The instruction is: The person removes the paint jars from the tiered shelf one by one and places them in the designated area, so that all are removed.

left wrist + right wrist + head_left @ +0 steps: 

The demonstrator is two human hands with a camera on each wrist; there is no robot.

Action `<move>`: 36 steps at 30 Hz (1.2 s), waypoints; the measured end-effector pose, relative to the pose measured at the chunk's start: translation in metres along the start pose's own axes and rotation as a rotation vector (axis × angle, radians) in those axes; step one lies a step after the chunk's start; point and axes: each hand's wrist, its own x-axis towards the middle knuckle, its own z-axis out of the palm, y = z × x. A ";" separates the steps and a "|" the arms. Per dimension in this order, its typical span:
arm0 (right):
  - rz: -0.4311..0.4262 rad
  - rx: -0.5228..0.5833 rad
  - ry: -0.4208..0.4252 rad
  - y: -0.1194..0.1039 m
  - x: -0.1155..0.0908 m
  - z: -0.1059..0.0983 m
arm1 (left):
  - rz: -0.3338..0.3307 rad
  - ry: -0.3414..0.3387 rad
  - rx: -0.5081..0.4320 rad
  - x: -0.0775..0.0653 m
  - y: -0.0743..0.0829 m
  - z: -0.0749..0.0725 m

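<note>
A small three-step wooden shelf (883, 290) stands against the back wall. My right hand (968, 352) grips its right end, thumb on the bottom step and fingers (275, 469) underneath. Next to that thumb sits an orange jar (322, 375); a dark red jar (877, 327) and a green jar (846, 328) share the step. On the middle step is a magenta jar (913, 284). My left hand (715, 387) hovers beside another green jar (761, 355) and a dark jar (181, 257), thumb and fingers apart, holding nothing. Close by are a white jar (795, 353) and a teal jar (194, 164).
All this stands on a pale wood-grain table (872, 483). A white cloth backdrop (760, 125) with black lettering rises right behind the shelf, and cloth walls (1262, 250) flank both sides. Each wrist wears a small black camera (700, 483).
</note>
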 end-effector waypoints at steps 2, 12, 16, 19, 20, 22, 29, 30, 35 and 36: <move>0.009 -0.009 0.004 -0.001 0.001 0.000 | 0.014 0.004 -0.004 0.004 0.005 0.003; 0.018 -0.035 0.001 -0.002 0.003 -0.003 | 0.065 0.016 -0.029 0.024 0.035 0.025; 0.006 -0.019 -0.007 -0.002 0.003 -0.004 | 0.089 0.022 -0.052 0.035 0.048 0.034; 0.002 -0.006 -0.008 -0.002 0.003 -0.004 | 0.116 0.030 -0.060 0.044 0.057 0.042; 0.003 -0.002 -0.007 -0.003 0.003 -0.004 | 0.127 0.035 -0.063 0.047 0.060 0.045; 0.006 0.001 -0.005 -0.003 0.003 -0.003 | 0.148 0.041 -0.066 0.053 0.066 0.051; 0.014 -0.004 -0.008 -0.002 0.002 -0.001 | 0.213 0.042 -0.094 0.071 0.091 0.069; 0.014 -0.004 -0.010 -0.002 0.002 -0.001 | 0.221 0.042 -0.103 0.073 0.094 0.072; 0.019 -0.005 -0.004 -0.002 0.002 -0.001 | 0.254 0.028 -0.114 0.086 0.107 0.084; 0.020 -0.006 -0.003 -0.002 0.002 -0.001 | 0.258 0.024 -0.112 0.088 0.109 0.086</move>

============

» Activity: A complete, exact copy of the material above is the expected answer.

» Exercise output:
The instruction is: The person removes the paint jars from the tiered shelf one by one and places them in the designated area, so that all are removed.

left wrist + right wrist + head_left @ +0 steps: 

The demonstrator is two human hands with a camera on each wrist; there is no robot.

Action `<move>`: 36 steps at 30 Hz (1.2 s), waypoints; the measured end-effector pose, relative to the pose measured at the chunk's start: translation in metres along the start pose's own axes and rotation as a rotation vector (axis × angle, radians) in those axes; step one lies a step after the chunk's start; point and axes: each hand's wrist, its own x-axis towards the middle knuckle, its own z-axis out of the palm, y = z × x. A ";" separates the steps and a "|" the arms. Per dimension in this order, its typical span:
arm0 (right):
  - rz: -0.4311..0.4262 rad
  - rx: -0.5228..0.5833 rad
  - ry: -0.4208..0.4252 rad
  - y: -0.1194..0.1039 m
  - x: -0.1155..0.0908 m
  - z: -0.1059..0.0983 m
arm1 (left):
  - rz: -0.3338..0.3307 rad
  - ry: -0.3414..0.3387 rad
  - rx: -0.5081..0.4320 rad
  - x: -0.0775..0.0653 m
  - y: -0.0743..0.0829 m
  - z: -0.0749..0.0725 m

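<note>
A small three-step wooden shelf (883, 290) stands against the back wall. My right hand (968, 352) grips its right end, thumb on the bottom step and fingers (275, 469) underneath. Next to that thumb sits an orange jar (322, 375); a dark red jar (877, 327) and a green jar (846, 328) share the step. On the middle step is a magenta jar (913, 284). My left hand (715, 387) hovers beside another green jar (761, 355) and a dark jar (181, 257), thumb and fingers apart, holding nothing. Close by are a white jar (795, 353) and a teal jar (194, 164).
All this stands on a pale wood-grain table (872, 483). A white cloth backdrop (760, 125) with black lettering rises right behind the shelf, and cloth walls (1262, 250) flank both sides. Each wrist wears a small black camera (700, 483).
</note>
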 end-effector waypoints at steps 2, 12, 16, 19, 20, 22, 29, 30, 35 and 36: <move>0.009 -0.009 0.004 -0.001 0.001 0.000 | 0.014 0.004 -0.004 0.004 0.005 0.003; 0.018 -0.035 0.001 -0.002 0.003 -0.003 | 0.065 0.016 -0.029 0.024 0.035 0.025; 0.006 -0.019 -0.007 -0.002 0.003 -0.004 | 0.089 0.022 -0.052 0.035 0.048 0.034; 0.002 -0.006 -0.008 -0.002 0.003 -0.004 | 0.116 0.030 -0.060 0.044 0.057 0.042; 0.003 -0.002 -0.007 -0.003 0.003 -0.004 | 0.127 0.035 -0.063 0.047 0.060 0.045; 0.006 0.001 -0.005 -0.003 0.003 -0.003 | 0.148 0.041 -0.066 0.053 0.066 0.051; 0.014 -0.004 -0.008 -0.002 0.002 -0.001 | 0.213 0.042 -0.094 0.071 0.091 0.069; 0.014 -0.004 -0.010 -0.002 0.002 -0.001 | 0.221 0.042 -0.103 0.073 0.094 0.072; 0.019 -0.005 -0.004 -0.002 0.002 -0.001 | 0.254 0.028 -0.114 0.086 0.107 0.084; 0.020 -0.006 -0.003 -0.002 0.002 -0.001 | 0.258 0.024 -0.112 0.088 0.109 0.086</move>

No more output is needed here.